Un Derrida italien
Gianni VATTIMO
Après la chrétienté
Calmann-Lévy, 205 pages, 16 euros
Il existe un infra-nietzschéisme. Le vrai Nietzsche est un penseur tragique, celui de l’exaltation, de l’Hybris, le contraire de la pensée grecque classique. Derrida et les déconstructeurs ne voient que le philosophe au marteau, ne célébrant l’individu que pour le faire s’épurer au feu du nihilisme. Et voici qu’un philosophe italien tire de ce refus une étrange sorte de christianisme, non religieux. Nietzsche abhorrait le christianisme, la morale des esclaves ; il célébrait au contraire les Juifs antiques, les auteurs de l’Ecclésiaste, ce sommet de la pensée humaine, il se moquait de la version grecque du judaïsme c'est-à-dire des 365 prescriptions de Maïmonide, et il méprisait le judaïsme rabbinique, celui des pharisiens, passant leur temps à geindre et à se plaindre des malheurs que leur envoie leur Dieu.
Vattimo croit trouver dans la philosophie de Ratzinger et de Jean-Paul II les éléments d’un christianisme « déconstructeur »… Partant de Derrida, il interprète la théologie de Saint Paul sur la « kenose » c'est-à-dire la méditation sur Dieu mort et ressuscité, le contraire donc de la conception juive et de la conception musulmane, ce super-calvinisme de la prédestination, qui conduit au fatalisme. Saint-Thomas d’Aquin, Averroès (Ibn Rochd), Maïmonide avaient pensé éviter cet écueil en se baignant dans la source grecque. Nous n’en sommes plus là ; l’empirisme du XIXème siècle avait tout recouvert, Comte et Marx croyant avoir éliminé à jamais ce passé religieux. Or, depuis Derrida, on ne les croit plus. Vattimo écrit : « Pour Nietzsche, « Dieu est mort » signifie seulement qu’il n’y a pas de fondement ultime. » Nietzsche précurseur de Derrida ? D’où l’idée d’une religion interprétative. Nous ne croyons plus selon Vattimo, comme nos grands-parents (juifs, chrétiens, musulmans), qu’il faut suivre la loi de Moïse ! Selon lui, une ontologie faible succède à une ontologie forte des théologiens d’autrefois. Le laisser-aller généralisé a donc un fondement philosophique et religieux ; la société entière ne dit plus le blanc ou le noir, on excuse le vol, mais pas le viol parce qu’il est intrusion dans l’individu pensé à la manière infra-nietzschéenne ; cet individualisme est le vrai dernier dieu d’un monde sans boussole.
Cette thèse s’oppose au véritable Nietzsche, le chantre de Dionysos, le contraire d’un penseur faiblard ; elle contredit aussi le dernier aspect traditionnel de la théologie de Jean-Paul II qui maintient invariant le « croissez et multipliez » de la Thora-Pentateuque, au début de la Bible.
Dans un dernier chapitre extrêmement intéressant, Vattimo, dialecticien admirable mais trop subtil, rapproche « l’oubli de l’être » de Heidegger de sa propre théorie.
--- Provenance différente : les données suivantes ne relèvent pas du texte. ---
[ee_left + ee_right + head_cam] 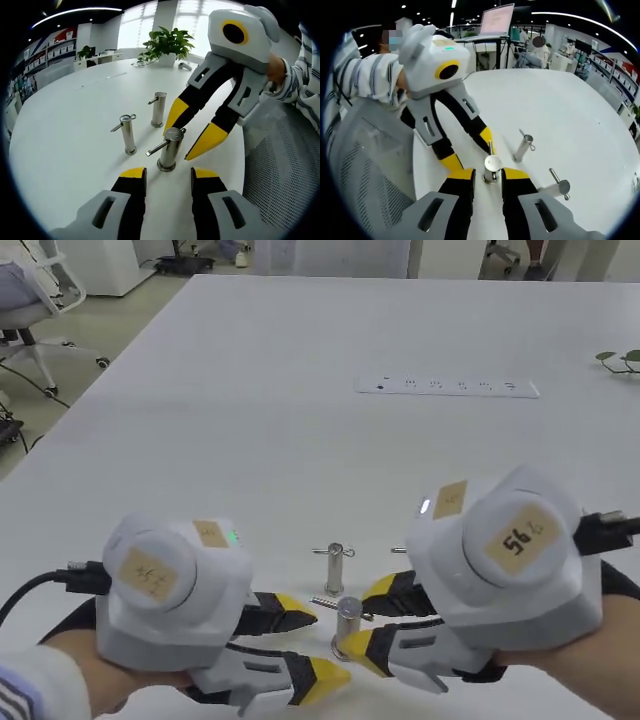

Il rappelle que Heidegger a commenté les deux épîtres aux Thessaloniciens de Saint Paul à l’époque lointaine où son évêque payait ses études, voyant en lui un grand espoir de la pensée chrétienne. Mais là encore, ce n’est pas assez tenir compte de Sein und Zeit, qui dépasse la polémique contre Aristote par le zum Tode sein, c'est-à-dire l’anti-monothéisme le plus radical qui fut jamais. (Vattimo voit d’ailleurs la difficulté !)
La doctrine de Vattimo exprime parfaitement l’idéologie des Européens actuels, cette espèce d’éclectisme un peu chrétien, un peu rabbinique, un peu bouddhiste, un peu maçon, refusant l’héroïsme et la sainteté, aussi bien que le marxisme. Elle explicite le succès de Derrida auprès des intellectuels officiels des deux côtés de l’Atlantique.